Il vecchio rispose con calma: “Ogni uomo, prima o poi, è chiamato a farlo. Per ogni uomo c’è sempre una battaglia che aspetta di essere combattuta, da vincere o da perdere. Perché lo scontro più feroce è quello che avviene fra i due lupi.”

“Quali lupi, nonno?”

“Quelli che ogni uomo porta dentro di sé.”

Il bambino non riusciva a capire. Attese che il nonno rompesse il silenzio che aveva fatto scendere fra di loro, forse proprio per accendere la sua curiosità.

Infine, il vecchio che aveva dentro di sé la saggezza del tempo, riprese con tono calmo: “Ci sono due lupi in ognuno di noi. Uno è cattivo e vive di odio, gelosia, invidia, egoismo, risentimento.”

“E l’altro?”

“L’altro è il lupo buono, che vive in pace, con compassione, amore, generosità, fede.”

Il bambino rimase a pensare un momento, e poi domandò: “Ma quale lupo vince?”

Il vecchio Sioux si girò verso di lui e guardandolo negli occhi rispose: “Quello che hai nutrito di più.”

 

Il vecchio Sioux sicuramente non conosceva il nostro Dio cattolico, ma in due minuti ha fatto una lezione di catechismo forse migliore di quella che tanti preti fanno ai nostri ragazzi nell’arco di un intero anno scolastico.

A questo punto, tutti coloro i quali beatamente annegano nella certezza che il cristianesimo sia l’unica vera religione, mentre tutte le altre spiritualità sarebbero false, dovrebbero essere in grado prima di spiegare con assoluta chiarezza: cosa induce tanti cattolici ad essere convinti che lo Spirito santo, in cui credono, sia agli arresti domiciliari all’interno della Chiesa cattolica? Se lo Spirito soffia dove vuole senza che nessuno possa dire da dove viene e dove va (Gv 3, 8), se lo spirito di Gesù è già presente dove due o tre si riuniscono in suo nome (Mt 18, 20) senza che nessuno dei due o tre debba essere un prete, come possono pensare che questo Spirito resti incatenato a doppio filo alla sola gerarchia della Chiesa? Su quale base si fonda la certezza che Dio si sia volontariamente autolimitato, obbligandosi da duemila anni circa a contattare esclusivamente la gerarchia vaticana? Da dove si ricava la certezza che Dio si sia impegnato a tacere per sempre nei confronti di tutto il resto dell’umanità, delegando in esclusiva il magistero vaticano a rappresentarlo in terra e a parlare in sua vece, in regime di pieno monopolio? Insomma, poniamoci una buona volta queste domande, perché – come diceva don Mazzolari, - dobbiamo ricordarci che quando si entra in chiesa ci si toglie il cappello, ma non la testa.

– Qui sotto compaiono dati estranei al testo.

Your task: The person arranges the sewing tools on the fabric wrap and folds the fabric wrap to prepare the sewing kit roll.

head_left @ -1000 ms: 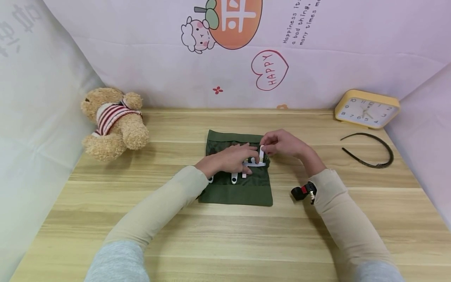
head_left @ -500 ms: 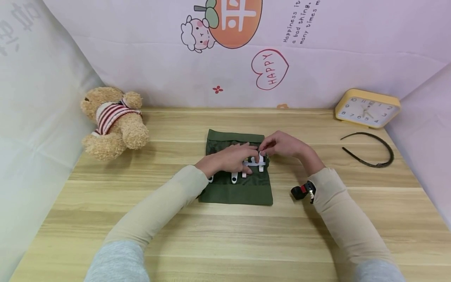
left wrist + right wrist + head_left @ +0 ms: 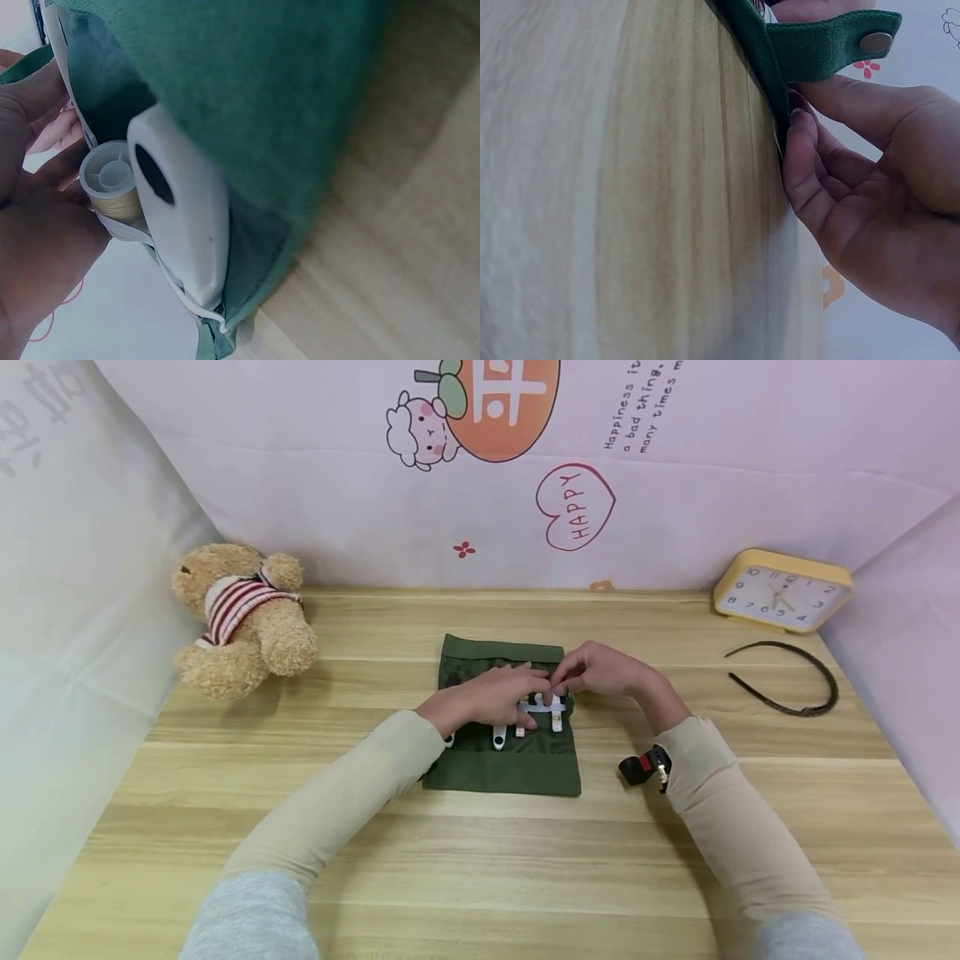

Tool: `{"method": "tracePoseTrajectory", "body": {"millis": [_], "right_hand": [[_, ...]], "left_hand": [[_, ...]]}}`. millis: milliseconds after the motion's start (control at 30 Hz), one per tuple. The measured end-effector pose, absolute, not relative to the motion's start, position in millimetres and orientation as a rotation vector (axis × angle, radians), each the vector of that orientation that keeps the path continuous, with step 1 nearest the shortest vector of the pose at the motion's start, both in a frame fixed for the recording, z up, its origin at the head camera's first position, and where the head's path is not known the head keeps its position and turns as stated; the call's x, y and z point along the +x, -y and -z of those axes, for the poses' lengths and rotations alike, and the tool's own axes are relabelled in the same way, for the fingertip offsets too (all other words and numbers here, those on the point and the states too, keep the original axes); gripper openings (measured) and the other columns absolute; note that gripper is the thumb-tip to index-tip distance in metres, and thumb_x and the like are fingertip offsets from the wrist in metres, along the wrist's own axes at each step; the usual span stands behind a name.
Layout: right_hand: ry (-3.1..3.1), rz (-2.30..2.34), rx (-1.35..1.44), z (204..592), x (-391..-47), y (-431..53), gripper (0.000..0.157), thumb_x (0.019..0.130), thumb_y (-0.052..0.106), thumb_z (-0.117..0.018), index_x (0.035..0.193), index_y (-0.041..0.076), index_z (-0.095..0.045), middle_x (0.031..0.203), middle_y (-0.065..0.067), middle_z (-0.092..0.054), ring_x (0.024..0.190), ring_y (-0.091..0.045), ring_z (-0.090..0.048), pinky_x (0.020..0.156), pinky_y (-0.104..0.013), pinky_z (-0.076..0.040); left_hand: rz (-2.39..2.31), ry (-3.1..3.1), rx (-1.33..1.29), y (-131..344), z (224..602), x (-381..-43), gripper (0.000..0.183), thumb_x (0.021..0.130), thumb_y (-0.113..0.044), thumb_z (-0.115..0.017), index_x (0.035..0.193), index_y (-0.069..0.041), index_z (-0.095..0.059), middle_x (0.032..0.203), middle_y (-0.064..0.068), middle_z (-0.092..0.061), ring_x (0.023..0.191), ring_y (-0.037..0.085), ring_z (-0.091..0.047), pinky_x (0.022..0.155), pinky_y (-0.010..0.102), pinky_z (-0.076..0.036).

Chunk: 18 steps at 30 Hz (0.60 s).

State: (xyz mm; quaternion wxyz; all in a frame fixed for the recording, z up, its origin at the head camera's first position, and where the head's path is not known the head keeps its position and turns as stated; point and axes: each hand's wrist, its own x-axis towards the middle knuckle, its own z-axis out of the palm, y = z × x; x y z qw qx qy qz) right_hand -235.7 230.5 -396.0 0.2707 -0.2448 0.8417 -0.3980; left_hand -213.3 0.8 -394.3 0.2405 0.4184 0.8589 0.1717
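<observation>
A dark green cloth pouch (image 3: pixel 502 774) lies unrolled on the table, with a white elastic band across it. My left hand (image 3: pixel 487 696) rests across it, fingers extended, thumb beside the band. In the left wrist view a spool of pale thread (image 3: pixel 116 187) and a white piece with a black oval (image 3: pixel 184 210) are tucked in the band near that hand. On the pouch's right side my right hand (image 3: pixel 600 668) pinches the top end of a narrow white piece (image 3: pixel 557 718) passed under the band. The right wrist view hides its fingertips behind the pouch edge and a snap strap (image 3: pixel 832 45).
A teddy bear (image 3: pixel 243 627) in a striped shirt lies at the back left. At the back right stands a yellow clock (image 3: pixel 783 591), with a dark headband (image 3: pixel 817 685) in front of it. A printed cloth (image 3: pixel 337 510) hangs behind the table.
My right hand has slid the narrow white piece toward me under the elastic band, so its near end now shows below the band. My left hand has stayed in place.
</observation>
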Motion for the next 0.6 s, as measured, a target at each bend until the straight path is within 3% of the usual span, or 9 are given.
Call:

E non è stato forse proprio a causa di questa illogica convinzione che la Chiesa ha bruciato quelli che considerava eretici, e che l’istituzione religiosa ebraica uccise i profeti e uccise lo stesso Gesù, semplicemente perché ogni istituzione segue la logica tipica della religione, che in tutti i luoghi e in tutti i tempi pretende di sequestrare Dio nelle proprie categorie teologiche? E cosa significa essere profeti? Significa essere in sintonia con la presenza di Dio nell’umanità e formularla in maniera, inedita, in maniera nuova (Maggi A.). Significa essere immersi nella spiritualità.

Io penso che dovremmo tutti interrogarci a fondo su questo punto cruciale: com’è che il Gesù dei Vangeli non ha mai respinto nessuna persona anche se peccatrici e anche se di credenze religiose diverse dalle sue, mentre il Cristo della religione insegnataci dal magistero è quel giudice implacabile che respinge gli infedeli, gli eretici e i peccatori?

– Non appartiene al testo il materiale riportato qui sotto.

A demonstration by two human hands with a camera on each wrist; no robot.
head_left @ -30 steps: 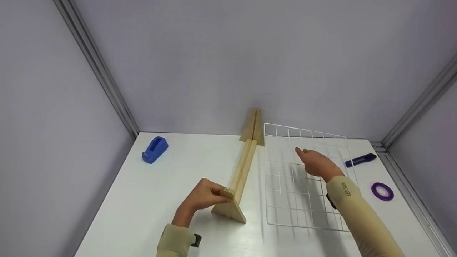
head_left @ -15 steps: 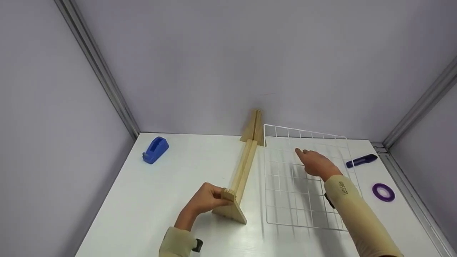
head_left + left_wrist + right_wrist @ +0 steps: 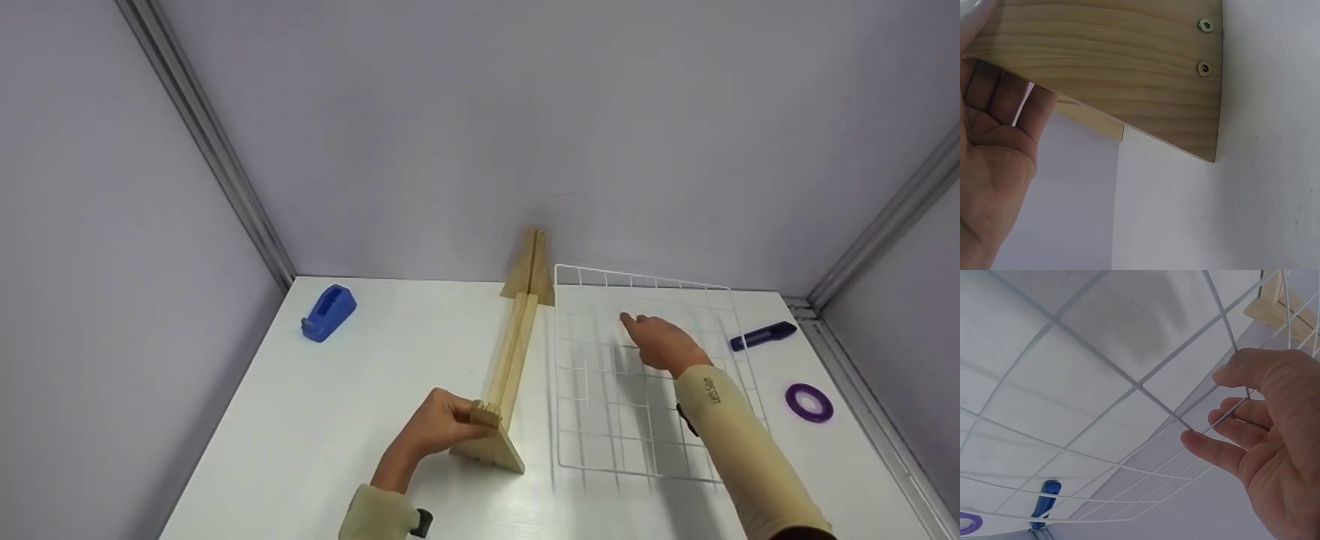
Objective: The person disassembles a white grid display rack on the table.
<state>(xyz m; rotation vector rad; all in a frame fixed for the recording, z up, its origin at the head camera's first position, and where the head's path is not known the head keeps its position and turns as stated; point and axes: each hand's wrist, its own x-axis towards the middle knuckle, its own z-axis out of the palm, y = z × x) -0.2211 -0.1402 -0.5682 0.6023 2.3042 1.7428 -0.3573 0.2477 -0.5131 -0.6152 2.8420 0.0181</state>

Se non siamo neanche in grado di capire quale Gesù dovremmo seguire, come pensiamo di poter capire Dio trascendente che, in quanto tale, non è alla portata della nostra capacita di conoscenza?

 

Dario Culot

[1] Cominciando a litigare su quale fosse stata la funzione di Alì. Le tribù arabe seguaci di Maometto, al momento della sua morte (632 d.C.), si divisero su chi avrebbe dovuto ereditare il suo ruolo (che era sia politico che religioso). La maggioranza dei suoi seguaci, che sarebbero in seguito divenuti noti come sunniti e che oggi rappresentano l’80 per cento dei musulmani, appoggiarono Abu Bakr, amico del profeta, padre della moglie Aisha e quindi suocero di Maometto. Altri ritennero che il legittimo successore andava individuato tra i consanguinei di Maometto. Sostenevano che il profeta avesse designato a succedergli Ali, suo cugino e genero, e diventarono noti come sciiti, una forma contratta dell’espressione “shiaat Ali”, i partigiani di Ali.